4

I need to find all the strings matching a pattern with the exception of two given strings.

For example, find all groups of letters with the exception of aa and bb. Starting from this string:

-a-bc-aa-def-bb-ghij-

Should return:

('a', 'bc', 'def', 'ghij')

I tried with this regular expression that captures 4 strings. I thought I was getting close, but (1) it doesn't work in Python and (2) I can't figure out how to exclude a few strings from the search. (Yes, I could remove them later, but my real regular expression does everything in one shot and I would like to include this last step in it.)

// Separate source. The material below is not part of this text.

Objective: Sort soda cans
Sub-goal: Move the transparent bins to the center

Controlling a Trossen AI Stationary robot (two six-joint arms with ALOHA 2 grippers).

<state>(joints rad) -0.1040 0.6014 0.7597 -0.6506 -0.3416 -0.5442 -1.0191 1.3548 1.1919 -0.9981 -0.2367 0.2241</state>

I said it doesn't work in Python because I tried this, expecting the exact same result, but instead I get only the first group:

>>> import re
>>> re.search('-(\w.*?)(?=-)', '-a-bc-def-ghij-').groups()
('a',)

I tried with negative look ahead, but I couldn't find a working solution for this case.

stenci
  • 8,290
  • 14
  • 64
  • 104
  • You want [`findall`](https://docs.python.org/2/library/re.html#re.findall) - `search` is only supposed to return the first match :) – cxw Sep 20 '16 at 17:22

3 Answers3

6

You can make use of negative look aheads.

For example,

>>> re.findall(r'-(?!aa|bb)([^-]+)', string)
['a', 'bc', 'def', 'ghij']

  • - Matches -

  • (?!aa|bb) Negative lookahead, checks if - is not followed by aa or bb

  • ([^-]+) Matches ony or more character other than -


Edit

The above regex will not match those which start with aa or bb, for example like -aabc-. To take care of that we can add - to the lookaheads like,

>>> re.findall(r'-(?!aa-|bb-)([^-]+)', string)
nu11p01n73R
  • 26,397
  • 3
  • 39
  • 52
  • Just FYI: the `(?!aa|bb)` lookahead disallows those matches that *start* with `aa` or `bb`. So, say, `aacn` [will not be matched](https://regex101.com/r/jR5sH1/1). – Wiktor Stribiżew Sep 20 '16 at 17:55
  • @WiktorStribiżew Valid point. I have added an edit to the answer. Thanks for pointing out :) – nu11p01n73R Sep 20 '16 at 18:01
  • Yeah, I just think the `-` at the end is actually required - just judging by the OP input string. If there is no `-` at the end your regex will return a match, mine won't. This point is not clear, but I got a downvote for it, I guess. – Wiktor Stribiżew Sep 20 '16 at 18:04
  • @WiktorStribiżew I guess OP meant to say that `-` is required at the end. And this makes the pattern more simple compare to the one without. – nu11p01n73R Sep 20 '16 at 18:16
  • If a hyphen at the end is required, then `(?=-)` is required at the end. I kept it in my pattern. – Wiktor Stribiżew Sep 20 '16 at 18:18
  • I finally understand the negative look ahead: the `(?! ... )` checks whether something is there or not and captures nothing, while the following `(...)` is in charge of capturing whatever I need. I was trying to perform both the tasks in one step. Yay!! – stenci Sep 20 '16 at 19:05
  • @stenci, Yeah you are right. Its more like checking but not matching. Its just check what follows and comes back to the same position and continues if that check is false for negative lookahead. ( and true for positive look ahead.) I tried explaining this in detail in [another answer here](http://stackoverflow.com/questions/27691225/understanding-negative-lookahead/27691287#27691287). Hope it helps. :) – nu11p01n73R Sep 20 '16 at 19:10
2

You need to use a negative lookahead to restrict a more generic pattern, and a re.findall to find all matches.

Use

res = re.findall(r'-(?!(?:aa|bb)-)(\w+)(?=-)', s)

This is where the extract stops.